女性の社会進出の幻想
確かに日本は、アメリカ、中国に続いて世界第3位の経済大国ではあります。一方で、貧困率も16%と、先進国のなかでもかなり高い数値となっているのです。経済協力開発機構(OECD)の平均貧困率は10%程度ですから、そうとう高いと言わざるを得ません。ひとり親世帯に限っていうと、OECD加盟国35カ国中ワースト1位という不名誉なデータもあります。所得が少なくなると、どこにしわ寄せがいくかといえば、食費なのです。安いものしか買わなくなる。いや、買えなくなるのです。それが、ひいてはどのような状況を招くのかということを、筆者は心配しています。
主婦の皆様は、普段の食生活で惣菜などを購入して食卓に載せることにも、ある種の罪悪感を持っていることがわかっています。その罪悪感を払拭するためか、買ってきた惣菜にひと手間を加えたものを「手づくり」と呼んでいる人もいます。なぜ惣菜を買うのかというと、そのほうが、相対的に食費が安くなると考えているからです。しかし、実際には間違いです。
筆者は、惣菜を買うこと自体をいけないと言いたいわけではありません。それが必要な時もあるでしょう。料理をつくる時間がなく、やむを得ず惣菜を食卓に載せることも認めなければいけないかもしれません。考えていただきたいのは、その背景です。

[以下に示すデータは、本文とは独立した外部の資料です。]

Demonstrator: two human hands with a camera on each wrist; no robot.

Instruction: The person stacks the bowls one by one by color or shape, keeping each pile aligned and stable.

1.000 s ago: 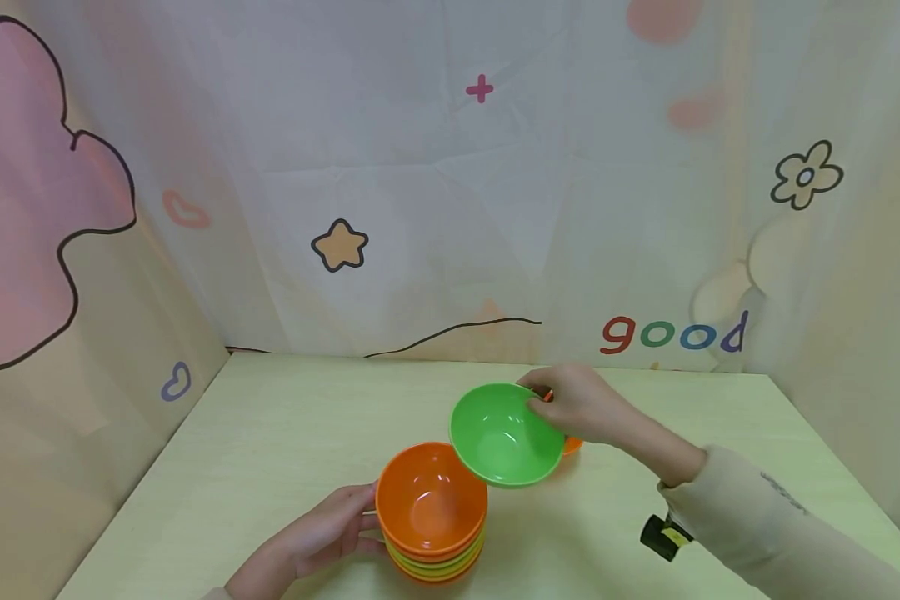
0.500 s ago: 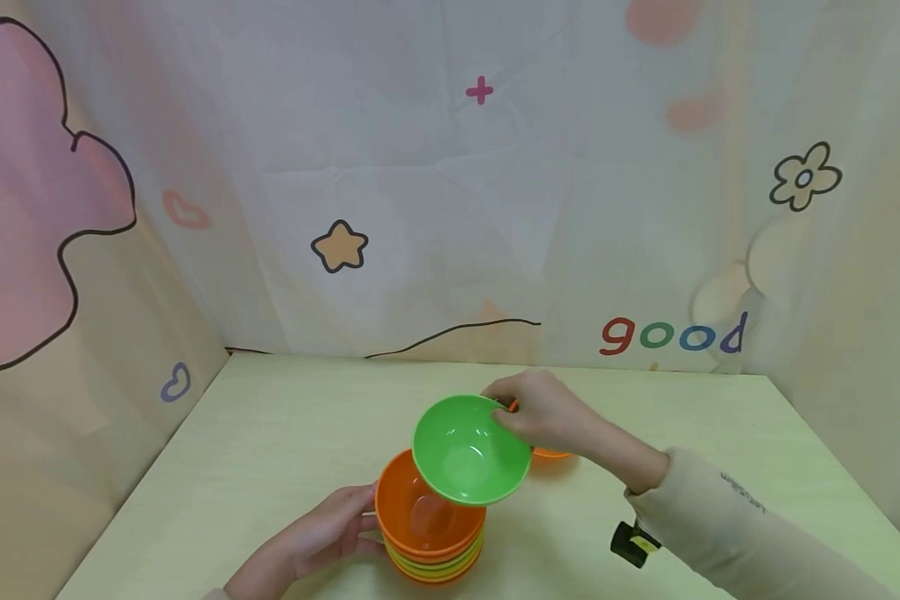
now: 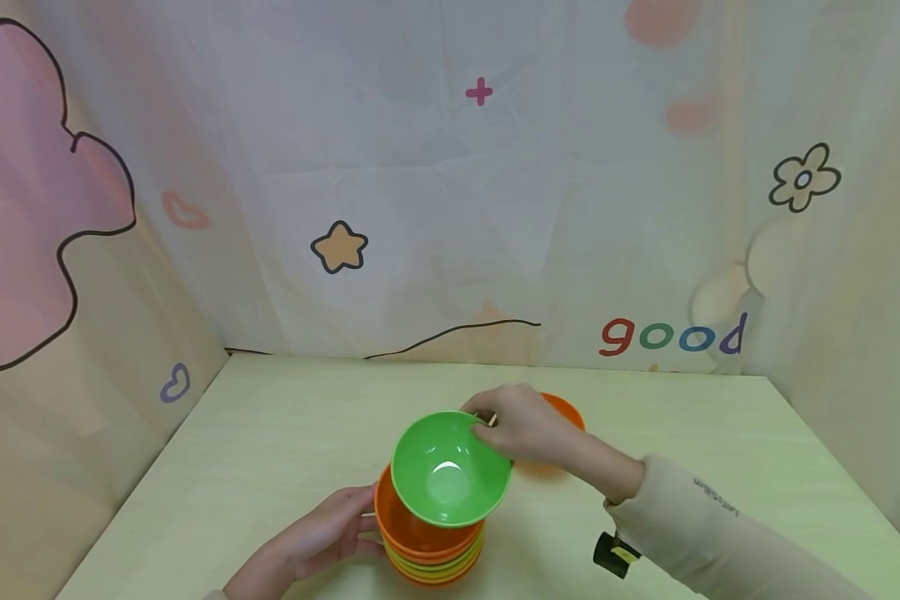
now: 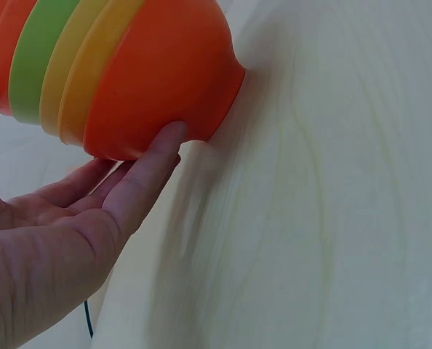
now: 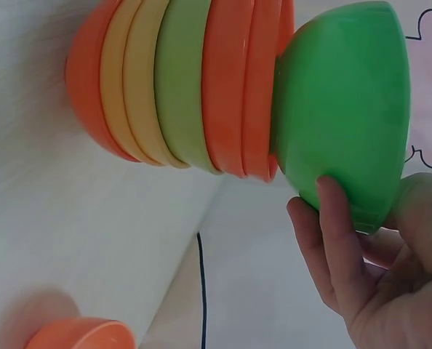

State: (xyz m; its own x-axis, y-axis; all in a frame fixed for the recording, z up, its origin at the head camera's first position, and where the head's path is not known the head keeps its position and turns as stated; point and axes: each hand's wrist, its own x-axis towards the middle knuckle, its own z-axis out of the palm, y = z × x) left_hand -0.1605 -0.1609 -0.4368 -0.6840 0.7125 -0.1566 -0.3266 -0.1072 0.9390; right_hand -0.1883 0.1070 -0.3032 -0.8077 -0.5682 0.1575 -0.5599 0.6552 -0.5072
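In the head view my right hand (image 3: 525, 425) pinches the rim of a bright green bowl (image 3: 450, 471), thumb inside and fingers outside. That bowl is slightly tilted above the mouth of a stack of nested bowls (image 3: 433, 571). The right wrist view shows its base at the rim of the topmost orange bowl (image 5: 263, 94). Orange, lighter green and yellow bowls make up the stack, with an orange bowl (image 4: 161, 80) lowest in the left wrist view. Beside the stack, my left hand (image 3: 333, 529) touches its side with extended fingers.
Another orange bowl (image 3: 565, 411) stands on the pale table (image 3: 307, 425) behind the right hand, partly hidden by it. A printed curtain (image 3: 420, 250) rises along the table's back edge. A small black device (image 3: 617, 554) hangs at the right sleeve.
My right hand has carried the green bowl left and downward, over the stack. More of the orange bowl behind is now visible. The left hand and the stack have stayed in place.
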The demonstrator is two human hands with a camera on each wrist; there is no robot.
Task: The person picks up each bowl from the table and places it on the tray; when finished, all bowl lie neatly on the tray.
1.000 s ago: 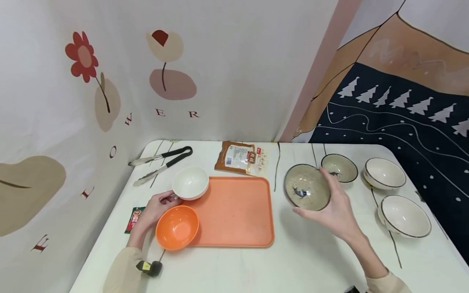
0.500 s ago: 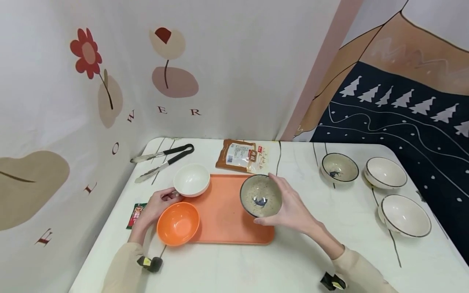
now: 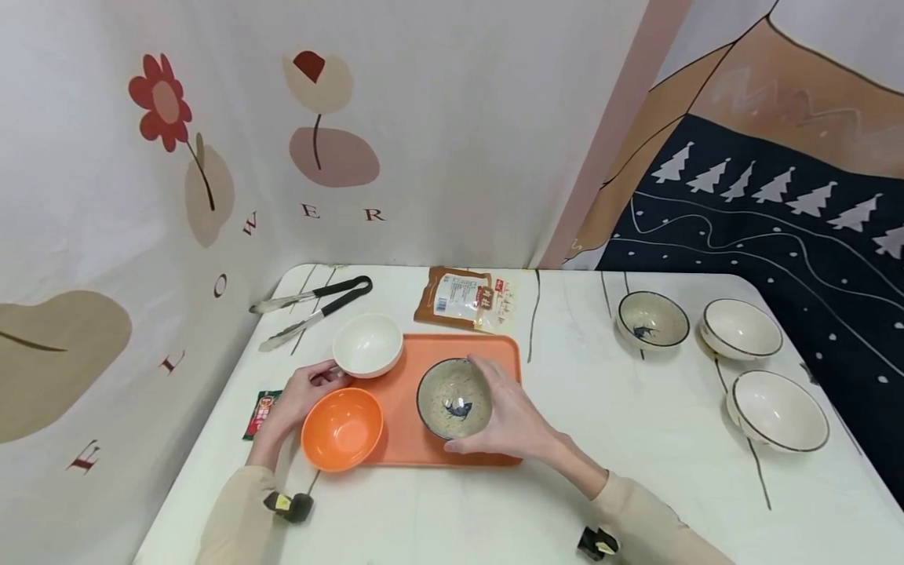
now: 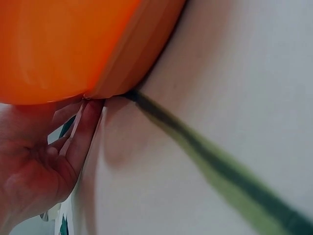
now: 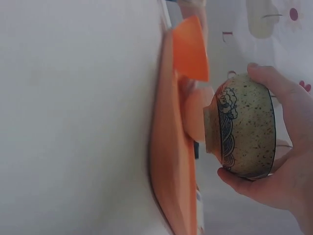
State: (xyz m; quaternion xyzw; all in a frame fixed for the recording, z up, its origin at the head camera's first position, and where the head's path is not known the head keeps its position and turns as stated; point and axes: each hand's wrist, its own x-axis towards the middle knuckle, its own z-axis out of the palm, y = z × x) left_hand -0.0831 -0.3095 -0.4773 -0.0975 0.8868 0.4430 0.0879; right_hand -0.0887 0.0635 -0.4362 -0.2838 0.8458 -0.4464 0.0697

背景として挙げられるのは、女性たちも仕事を持つようになり、働く時間が増えたため、家事をする時間が減ったということですが、よく考えてみてください。女性が社会進出を果たしたというのは、幻想ではないでしょうか。本当に、女性は社会から認められ、必要とされて、適正に職業に就いているのでしょうか。筆者は、現状を見て、とてもそうとは思えません。もっと、それぞれの才能、特色を生かした働き方があってしかるべきだと思うのです。ひとつは、外に出て働いてお金を稼ぐことだけが仕事ではない、ということも言えると思います。問題は、何をもって仕事と考えるのかというところにあります。
医学部の入試をめぐる一連の女性に対する差別的な行為や、国会や都道府県議会における女性に対しての侮蔑的発言を、皆さんはどう捉えているでしょうか。健康であれば、毎月巡ってくる生理の日に、男性と同じように働くことが必要なのでしょうか。妊娠・出産の後、職場に戻りづらいという環境は、正当なものなのでしょうか。給与の差はあったとしても、同じように働いて帰ってきて、食事の支度をしたり、そのほかの家事をするという負担を一方的に女性が追わなければならないのは、いかなる理由があってのことなのでしょうか。
筆者は、まがりなりにも男性の一人ではありますが、そういった社会の中にある差別に対して、女性たちは今こそ立ち向かうべきだと考えます。そのために今、やらなければならないことは何なのか。それを考え、出た答えを実行していくことが大事だと、つくづく感じます。それは結局、社会全体を幸福に導くと考えるからです。
人間の男と女は、とてもよく似ているように思えますが、違う生きものです。種は同じですが、生きものとしては別と考えるべきでしょう。これは、決して差別などではありません。明確に区別して、お互いを尊重すべきだと言いたいのです。
料理のシステム化が幸福の礎
忙しい日々において、家庭の食事を女性が一手に担っているケースは多いですが、そんななかで“まっとうな”食事をするために必要なのは、家庭料理をシステム化することなのです。システムになっていれば、その一部をほかの人(たとえば夫などパートナーや、別の家族)が担うことも可能になります。システムになっていることで削減できる経費も、たくさんあります。
それよりも大切なのは、家庭料理をシステム化することで、女性たちは食事の準備に罪悪感を持たなくてよくなることだと思うのです。そしてそれは、食を単なる消費に終わらせず、自分や家族への投資にするという基本的な考え方に進展していきます。だからこそ、リーダーシップをとって、女性たちが家庭料理をシステム化することに努めていただきたいと筆者は考えています。そして、男性方には、それに協力していただきたいのです。それが幸福の礎になると確信します。
筆者は、そのような考えを、多くの方々にご支持いただけるよう、今年もがんばっていこうと、心に決めております。
今年の暮れには、家庭でつくれる、おいしくて安心して召し上がれる「おせち料理セミナー」を開催できるといいなぁ、などと夢想しております。できれば女性だけではなく、男性方にも多くご参加いただきたいと思います。そして、皆さんのご家庭から、「かずかずおめでたい~」「まめでたっしゃで~」「よろこんぶ~」という声が聞こえてくることを願っています。